WHAT IS BEING ASKED
Restate word for word the lines of the data below, from the first through the one that has "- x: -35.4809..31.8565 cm".

-=-=-

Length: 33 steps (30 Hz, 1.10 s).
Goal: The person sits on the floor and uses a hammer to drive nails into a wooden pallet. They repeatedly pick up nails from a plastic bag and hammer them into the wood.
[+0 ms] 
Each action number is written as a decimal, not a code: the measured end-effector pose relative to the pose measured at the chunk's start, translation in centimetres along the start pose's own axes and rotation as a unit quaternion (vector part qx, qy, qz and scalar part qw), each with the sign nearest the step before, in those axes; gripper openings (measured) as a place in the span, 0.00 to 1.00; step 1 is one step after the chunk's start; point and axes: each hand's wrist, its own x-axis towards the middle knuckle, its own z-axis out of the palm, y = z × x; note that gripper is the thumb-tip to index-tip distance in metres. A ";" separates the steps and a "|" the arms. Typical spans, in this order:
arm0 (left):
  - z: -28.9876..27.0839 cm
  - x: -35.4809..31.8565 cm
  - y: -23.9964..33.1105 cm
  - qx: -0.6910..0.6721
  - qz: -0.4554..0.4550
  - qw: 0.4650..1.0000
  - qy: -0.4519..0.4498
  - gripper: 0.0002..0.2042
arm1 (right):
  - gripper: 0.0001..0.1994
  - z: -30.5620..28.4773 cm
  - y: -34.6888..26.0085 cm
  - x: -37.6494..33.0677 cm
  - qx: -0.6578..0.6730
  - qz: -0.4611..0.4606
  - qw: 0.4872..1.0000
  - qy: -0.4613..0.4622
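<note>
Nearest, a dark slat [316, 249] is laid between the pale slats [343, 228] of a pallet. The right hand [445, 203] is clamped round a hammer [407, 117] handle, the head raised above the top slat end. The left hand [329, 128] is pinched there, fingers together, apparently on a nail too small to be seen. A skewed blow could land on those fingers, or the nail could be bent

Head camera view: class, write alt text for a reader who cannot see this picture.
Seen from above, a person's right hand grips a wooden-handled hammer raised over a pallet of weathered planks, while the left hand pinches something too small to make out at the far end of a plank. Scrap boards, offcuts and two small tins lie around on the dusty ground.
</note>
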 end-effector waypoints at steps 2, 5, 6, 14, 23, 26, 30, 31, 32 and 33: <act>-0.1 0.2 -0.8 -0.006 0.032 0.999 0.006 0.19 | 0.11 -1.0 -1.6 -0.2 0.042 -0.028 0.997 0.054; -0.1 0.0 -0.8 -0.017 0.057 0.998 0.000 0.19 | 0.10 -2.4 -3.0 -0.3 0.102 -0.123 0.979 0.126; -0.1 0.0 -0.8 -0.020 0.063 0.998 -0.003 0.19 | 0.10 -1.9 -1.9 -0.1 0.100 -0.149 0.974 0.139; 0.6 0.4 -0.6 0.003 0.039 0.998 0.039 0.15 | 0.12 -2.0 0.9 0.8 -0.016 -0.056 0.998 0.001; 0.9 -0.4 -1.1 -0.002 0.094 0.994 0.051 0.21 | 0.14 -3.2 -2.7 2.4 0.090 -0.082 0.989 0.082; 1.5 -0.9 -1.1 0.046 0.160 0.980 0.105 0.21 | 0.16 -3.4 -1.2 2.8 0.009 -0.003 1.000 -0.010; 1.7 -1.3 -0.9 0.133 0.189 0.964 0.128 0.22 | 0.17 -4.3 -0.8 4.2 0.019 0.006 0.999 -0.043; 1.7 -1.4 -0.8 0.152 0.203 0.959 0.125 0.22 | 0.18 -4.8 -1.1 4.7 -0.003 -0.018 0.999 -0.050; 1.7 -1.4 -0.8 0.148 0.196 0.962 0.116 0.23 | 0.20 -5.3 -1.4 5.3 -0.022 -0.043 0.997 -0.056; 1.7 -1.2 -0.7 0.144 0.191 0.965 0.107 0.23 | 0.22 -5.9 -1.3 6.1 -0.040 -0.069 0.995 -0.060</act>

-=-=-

RESULT
Length: 33 steps (30 Hz, 1.10 s).
Goal: The person sits on the floor and uses a hammer to drive nails into a wooden pallet. They repeatedly pick up nails from a plastic bag and hammer them into the wood.
[+0 ms] 
Each action number is written as a decimal, not a code: the measured end-effector pose relative to the pose measured at the chunk's start, translation in centimetres along the start pose's own axes and rotation as a unit quaternion (vector part qx, qy, qz and scalar part qw), each with the sign nearest the step before, in those axes; gripper openings (measured) as a place in the span, 0.00 to 1.00; step 1 is one step after the chunk's start; point and axes: each hand's wrist, its own x-axis towards the middle knuckle, its own z-axis out of the palm, y = z × x; note that gripper is the thumb-tip to index-tip distance in metres. A ";" separates the steps and a "|" the arms. Typical spans, in this order:
arm0 (left):
  - z: -28.9876..27.0839 cm
  - x: -35.4809..31.8565 cm

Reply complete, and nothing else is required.